The Genesis Machine by James P. Hogan

And then the J-bomb went into action again.

The swarms of interceptors were methodically cut to shreds and then obliterated. The attacking salvos from the West were allowed to penetrate just far enough—far enough to act as bait to draw up the last of the defending missiles; then they too were destroyed. The destruction of the West’s own attack force did not produce any reactions of surprise or anger now; the watchers around the Operational Command Floor had already resigned themselves to being merely puppets in the design that Clifford and Aub were revealing. They had all played out their assigned roles on cue as unerringly and as surely as if they had been manipulated on physical strings.

Carlohm watched as the last scattered defenders were mopped up and the green attack pattern ground to a final halt.

“I wonder what they’ll make of that,” he commented. “They’ll know that none of their interceptors were getting through. It sure as hell wasn’t them that stopped it.”

Then it was all over. The entire war machine, which had required forty years and the lion’s share of the world’s finance, industry, and talents to conceive and put together, had been wiped from the face of Earth in less than an hour. Not a single manned target on either side had been attacked successfully and, as far as anybody could tell, there had not been a single casualty.

Sherman stood for a long time gazing up at the now inanimate display, faithfully preserving its record of the things that had happened through every agonizing second of that hour. There was an expression of wonder on his face, a mixture of awe and almost reverence, as if he alone could divine a deeper meaning to it all. The rest of the room remained silent, still savoring the relief and the sweet taste of the reprieve that none had dreamed possible.

Suddenly the operator at the communications console sat forward as words began appearing on the screen before him. He read for a moment, then looked towards Carlohm.

“It’s a reply to the ultimatum,” he announced.

Carlohm strode over and looked over his shoulder. Then the general turned. “Beijing has ordered immediate cease-fires in India and Russia,” he informed the room. “Also, they agree unconditionally to all the demands that we have put to them.” Forgetting his formal duties for a moment he added wryly: “Boy—we sure must have scared the shit outa those bastards!”

Chapter 24

The atmosphere at the meeting, called on the afternoon of the following day at the White House, was still one of dazed bewilderment. To make matters worse, a completely new and unexpected complication had been added to the already unprecedented situation that confronted the men sitting around the table in the President’s private conference room.

Vice President Donald Reyes leaned forward in his chair and looked at William Foreshaw with a mixture of noncomprehension and plain disbelief.

“Sorry, Bill, I’m not quite with you,” he said. “Just say that again, will you?”

“I said,” the Defense Secretary replied, “that they haven’t just taken out the whole of the world’s capacity to wage global nuclear war; they have totally and completely paralyzed the possibility of any kind of strategic military operations for at least the next hundred years! They’ve demolished the whole structure of the East-West political balance of power.”

“That’s what I thought you said. Now could you explain it?”

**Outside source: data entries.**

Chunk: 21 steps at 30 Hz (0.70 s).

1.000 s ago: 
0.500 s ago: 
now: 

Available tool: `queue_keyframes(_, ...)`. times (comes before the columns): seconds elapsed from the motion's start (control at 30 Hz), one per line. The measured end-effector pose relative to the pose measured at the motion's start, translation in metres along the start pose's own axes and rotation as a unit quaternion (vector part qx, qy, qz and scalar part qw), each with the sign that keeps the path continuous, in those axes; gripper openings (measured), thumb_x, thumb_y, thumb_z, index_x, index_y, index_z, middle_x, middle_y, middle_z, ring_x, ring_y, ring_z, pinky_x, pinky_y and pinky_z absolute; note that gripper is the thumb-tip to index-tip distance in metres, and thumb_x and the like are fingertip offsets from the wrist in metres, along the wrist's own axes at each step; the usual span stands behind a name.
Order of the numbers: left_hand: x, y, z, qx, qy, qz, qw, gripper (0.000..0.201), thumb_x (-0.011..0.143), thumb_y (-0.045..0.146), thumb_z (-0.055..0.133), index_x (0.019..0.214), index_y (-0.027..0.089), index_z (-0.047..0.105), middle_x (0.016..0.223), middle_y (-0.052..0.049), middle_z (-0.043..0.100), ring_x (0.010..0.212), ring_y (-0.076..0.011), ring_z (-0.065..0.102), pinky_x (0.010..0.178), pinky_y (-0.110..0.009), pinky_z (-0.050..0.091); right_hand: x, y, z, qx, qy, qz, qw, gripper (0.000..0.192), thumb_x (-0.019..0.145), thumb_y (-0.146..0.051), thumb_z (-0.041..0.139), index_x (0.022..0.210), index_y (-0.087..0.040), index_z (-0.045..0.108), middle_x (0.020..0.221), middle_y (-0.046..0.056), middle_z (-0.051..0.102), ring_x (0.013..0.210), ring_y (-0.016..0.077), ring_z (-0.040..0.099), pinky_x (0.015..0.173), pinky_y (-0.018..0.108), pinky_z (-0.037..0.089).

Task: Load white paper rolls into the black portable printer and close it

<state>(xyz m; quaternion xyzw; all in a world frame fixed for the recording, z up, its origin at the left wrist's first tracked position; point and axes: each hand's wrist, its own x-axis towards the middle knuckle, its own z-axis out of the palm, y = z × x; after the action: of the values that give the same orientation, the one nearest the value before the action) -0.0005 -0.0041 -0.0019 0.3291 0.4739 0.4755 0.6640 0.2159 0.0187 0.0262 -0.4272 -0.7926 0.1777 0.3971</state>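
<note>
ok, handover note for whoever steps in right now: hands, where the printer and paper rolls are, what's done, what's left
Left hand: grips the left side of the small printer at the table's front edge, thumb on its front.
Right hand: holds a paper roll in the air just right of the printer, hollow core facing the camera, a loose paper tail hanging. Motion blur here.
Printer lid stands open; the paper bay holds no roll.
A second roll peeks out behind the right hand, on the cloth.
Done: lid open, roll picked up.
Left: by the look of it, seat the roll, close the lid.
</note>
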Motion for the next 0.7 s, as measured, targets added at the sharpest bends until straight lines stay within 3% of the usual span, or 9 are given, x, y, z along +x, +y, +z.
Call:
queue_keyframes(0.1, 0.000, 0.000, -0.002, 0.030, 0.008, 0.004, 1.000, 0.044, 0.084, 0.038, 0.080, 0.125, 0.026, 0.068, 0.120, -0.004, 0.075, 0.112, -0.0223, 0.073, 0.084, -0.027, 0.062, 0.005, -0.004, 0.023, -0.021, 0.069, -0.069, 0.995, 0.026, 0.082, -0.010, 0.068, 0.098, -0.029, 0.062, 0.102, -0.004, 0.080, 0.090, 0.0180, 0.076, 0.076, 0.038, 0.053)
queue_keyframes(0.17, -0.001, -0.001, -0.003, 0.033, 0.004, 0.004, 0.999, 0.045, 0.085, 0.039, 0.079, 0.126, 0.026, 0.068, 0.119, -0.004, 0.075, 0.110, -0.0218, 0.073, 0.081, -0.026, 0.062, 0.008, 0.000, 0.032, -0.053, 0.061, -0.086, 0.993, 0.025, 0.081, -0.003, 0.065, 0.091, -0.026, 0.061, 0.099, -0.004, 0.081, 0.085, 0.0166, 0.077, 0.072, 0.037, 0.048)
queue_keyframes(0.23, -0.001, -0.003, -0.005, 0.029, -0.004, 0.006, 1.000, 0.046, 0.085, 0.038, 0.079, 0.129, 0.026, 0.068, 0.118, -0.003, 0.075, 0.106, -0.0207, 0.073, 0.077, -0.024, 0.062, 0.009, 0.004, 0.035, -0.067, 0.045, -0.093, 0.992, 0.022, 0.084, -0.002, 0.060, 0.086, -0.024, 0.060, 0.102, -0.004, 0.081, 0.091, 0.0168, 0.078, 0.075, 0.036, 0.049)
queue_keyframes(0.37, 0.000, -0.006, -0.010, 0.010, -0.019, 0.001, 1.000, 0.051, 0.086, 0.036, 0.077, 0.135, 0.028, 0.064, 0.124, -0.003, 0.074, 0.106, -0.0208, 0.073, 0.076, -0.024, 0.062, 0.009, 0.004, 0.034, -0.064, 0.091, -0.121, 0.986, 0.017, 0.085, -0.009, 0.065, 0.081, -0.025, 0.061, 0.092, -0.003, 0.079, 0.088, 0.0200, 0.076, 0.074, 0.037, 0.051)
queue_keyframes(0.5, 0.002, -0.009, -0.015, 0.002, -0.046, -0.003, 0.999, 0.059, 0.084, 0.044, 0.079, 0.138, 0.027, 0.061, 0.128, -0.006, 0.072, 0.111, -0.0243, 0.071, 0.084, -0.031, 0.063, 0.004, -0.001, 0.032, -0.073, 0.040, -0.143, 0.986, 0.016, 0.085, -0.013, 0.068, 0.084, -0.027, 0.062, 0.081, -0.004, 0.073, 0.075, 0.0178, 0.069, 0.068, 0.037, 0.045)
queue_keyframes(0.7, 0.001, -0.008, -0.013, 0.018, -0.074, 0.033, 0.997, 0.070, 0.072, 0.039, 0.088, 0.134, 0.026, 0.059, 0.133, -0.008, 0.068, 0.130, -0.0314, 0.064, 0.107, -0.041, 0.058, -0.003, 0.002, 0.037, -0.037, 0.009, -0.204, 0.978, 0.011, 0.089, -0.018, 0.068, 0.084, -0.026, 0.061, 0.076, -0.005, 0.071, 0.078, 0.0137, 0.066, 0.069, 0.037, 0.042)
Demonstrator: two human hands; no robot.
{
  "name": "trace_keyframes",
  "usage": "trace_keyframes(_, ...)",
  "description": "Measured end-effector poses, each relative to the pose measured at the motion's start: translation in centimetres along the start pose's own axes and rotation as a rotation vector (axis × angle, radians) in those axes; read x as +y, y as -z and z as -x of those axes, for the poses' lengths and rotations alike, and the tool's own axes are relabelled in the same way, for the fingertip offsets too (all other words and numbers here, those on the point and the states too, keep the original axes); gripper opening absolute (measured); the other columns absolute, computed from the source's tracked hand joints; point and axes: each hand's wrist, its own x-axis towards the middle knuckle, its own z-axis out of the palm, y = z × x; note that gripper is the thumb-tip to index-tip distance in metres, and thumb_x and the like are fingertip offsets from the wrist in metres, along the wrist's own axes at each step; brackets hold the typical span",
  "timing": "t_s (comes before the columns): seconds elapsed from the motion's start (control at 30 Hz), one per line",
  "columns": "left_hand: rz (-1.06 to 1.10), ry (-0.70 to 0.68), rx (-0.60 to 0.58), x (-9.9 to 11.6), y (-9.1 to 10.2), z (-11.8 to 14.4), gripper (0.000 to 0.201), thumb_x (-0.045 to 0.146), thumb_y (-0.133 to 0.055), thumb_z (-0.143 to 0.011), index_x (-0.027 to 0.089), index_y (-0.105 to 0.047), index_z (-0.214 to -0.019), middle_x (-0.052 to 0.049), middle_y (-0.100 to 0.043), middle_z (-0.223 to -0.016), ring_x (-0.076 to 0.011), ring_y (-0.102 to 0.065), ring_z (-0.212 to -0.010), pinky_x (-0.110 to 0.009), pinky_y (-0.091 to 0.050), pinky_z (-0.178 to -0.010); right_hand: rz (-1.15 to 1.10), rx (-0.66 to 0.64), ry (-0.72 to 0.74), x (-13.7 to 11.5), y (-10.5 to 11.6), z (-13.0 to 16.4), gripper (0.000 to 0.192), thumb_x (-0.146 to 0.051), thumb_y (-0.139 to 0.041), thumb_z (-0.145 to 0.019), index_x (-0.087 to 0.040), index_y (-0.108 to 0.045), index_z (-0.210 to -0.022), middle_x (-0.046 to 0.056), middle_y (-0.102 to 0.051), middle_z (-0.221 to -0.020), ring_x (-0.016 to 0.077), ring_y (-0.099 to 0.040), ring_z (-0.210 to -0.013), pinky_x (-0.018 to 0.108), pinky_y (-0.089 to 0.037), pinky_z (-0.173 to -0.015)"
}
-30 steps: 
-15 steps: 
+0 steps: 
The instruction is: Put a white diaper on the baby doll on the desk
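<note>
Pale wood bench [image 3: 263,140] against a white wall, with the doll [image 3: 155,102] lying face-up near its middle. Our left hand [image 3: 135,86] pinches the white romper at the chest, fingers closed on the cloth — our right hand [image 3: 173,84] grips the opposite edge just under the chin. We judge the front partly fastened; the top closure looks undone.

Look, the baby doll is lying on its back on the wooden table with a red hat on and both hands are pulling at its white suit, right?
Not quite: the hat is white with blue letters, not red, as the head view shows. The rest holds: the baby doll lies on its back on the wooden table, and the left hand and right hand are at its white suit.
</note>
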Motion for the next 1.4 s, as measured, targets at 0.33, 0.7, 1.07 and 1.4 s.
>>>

Foreshaw passed his hand wearily across a brow that had been creased with concentration for most of the previous twenty-four hours.

“Aw, hell, this all gets a bit technical. Pat, go through it again, would you?”

Patrick Cleary, the principal Presidential adviser on computing matters, nodded from the far end and cleared his throat.

“Before they came out of the Control Room at Brunnermont yesterday, the last thing they did was activate a complicated system of interlocked programs in the supervisory BIAC . . . that’s the main computer that controls all the rest. It appears that the only person who knew that these programs even existed in the system at all was Dr. Clifford; he’d begun developing them even before he and his team moved from Sudbury to Brunnermont.”